Delgado acredita que ao mesmo tempo que a Perifacon chama a atenção para a desigualdade social, também promove artistas dessas comunidades marginalizadas e apresenta os seus produtos a um público que os quer e não os consegue de outra forma. A influência da favela está em toda parte na arte, na cultura e nos esportes brasileiros.
“A favela é a potência que as pessoas já conhecem. Porém, marcas e empresas ainda buscam o mesmo perfil de pessoas que já têm acesso a tudo.

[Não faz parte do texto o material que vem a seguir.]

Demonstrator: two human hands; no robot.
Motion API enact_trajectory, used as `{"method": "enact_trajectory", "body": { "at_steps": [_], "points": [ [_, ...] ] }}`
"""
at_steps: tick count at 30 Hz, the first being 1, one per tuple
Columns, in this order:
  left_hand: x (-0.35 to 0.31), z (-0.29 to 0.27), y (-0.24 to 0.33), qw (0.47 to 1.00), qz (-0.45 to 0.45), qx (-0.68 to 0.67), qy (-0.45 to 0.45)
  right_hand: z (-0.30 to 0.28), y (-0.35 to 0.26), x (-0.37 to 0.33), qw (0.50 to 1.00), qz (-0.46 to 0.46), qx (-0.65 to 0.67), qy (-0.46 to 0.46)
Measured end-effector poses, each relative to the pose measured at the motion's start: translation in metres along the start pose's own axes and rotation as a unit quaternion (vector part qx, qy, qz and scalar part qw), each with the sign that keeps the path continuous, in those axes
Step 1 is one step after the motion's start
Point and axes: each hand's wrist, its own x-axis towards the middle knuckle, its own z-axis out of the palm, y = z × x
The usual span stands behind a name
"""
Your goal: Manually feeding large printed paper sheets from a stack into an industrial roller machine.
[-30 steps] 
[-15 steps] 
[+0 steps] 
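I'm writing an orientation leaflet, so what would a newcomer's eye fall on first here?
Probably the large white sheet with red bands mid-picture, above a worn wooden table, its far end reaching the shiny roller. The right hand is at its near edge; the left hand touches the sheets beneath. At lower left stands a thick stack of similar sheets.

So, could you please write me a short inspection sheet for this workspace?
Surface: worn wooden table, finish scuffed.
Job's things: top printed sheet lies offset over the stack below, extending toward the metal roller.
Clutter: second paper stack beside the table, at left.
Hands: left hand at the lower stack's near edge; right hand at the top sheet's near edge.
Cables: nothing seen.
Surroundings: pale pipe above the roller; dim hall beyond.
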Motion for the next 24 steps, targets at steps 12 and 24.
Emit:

Sabemos disso pela falta de apoio às áreas desfavorecidas”, explica Ayrez.
Enquanto isso, para os jovens que crescem nas favelas, a convenção é um evento pelo qual ansiamos. “O Perifacon é tudo que Eduardo, de 12 anos, sonhava fazer parte, pois cresceu sofrendo bullying por gostar de coisas ‘estranhas’”, diz Marques.
“Minhas experiências fora da periferia com pessoas de outras classes sociais me mostraram como o preconceito opera de forma sistemática”, afirma. “O simples fato de ser favelado e gostar de quadrinhos fascinou a criançada rica. Minhas experiências como nerd foram marcadas por uma série de contradições, estereótipos e imagens conflitantes. Porém, ao mesmo tempo, é uma honra poder me afirmar como um nerd de bairro mesmo com esses contratempos.”
Delgado e seus colegas têm planos de manter a Perifacon funcionando e de expandir o acesso à tecnologia e aos jogos no futuro para as comunidades que mais precisam. “Meu sonho é levar o Perifacon para outros estados brasileiros e sermos convidados pelas autoridades locais para trabalharmos nesse sentido. Eu levaria o Perifacon para qualquer lugar do Brasil.”
Enquanto isso, Ayrez espera que o evento cresça a ponto de as marcas e os atores do setor privado competirem para ver quem pode apoiá-lo. “Espero que continuem esse trabalho incrível que descobre talentos a cada edição, que leva alegria a muitas pessoas que por vários motivos não podem ir aos eventos mainstream.”
Ramos cita o trabalho do filósofo de Hong Kong Yuk Hui e seu conceito de tecnodiversidade como uma forma de pensar sobre o que a equipe quer fazer com o Perifacon. “Acho que o Perifacon faz parte de um movimento de inovação não colonizada que, no futuro, pode se tornar parte da indústria cultural global”, afirma. A convenção acabará se tornando um produto por si só, mas que mostrará ao mundo que “além dos jogos e da cultura nerd, a favela tem talentos inexplorados em moda, culinária e assim por diante”.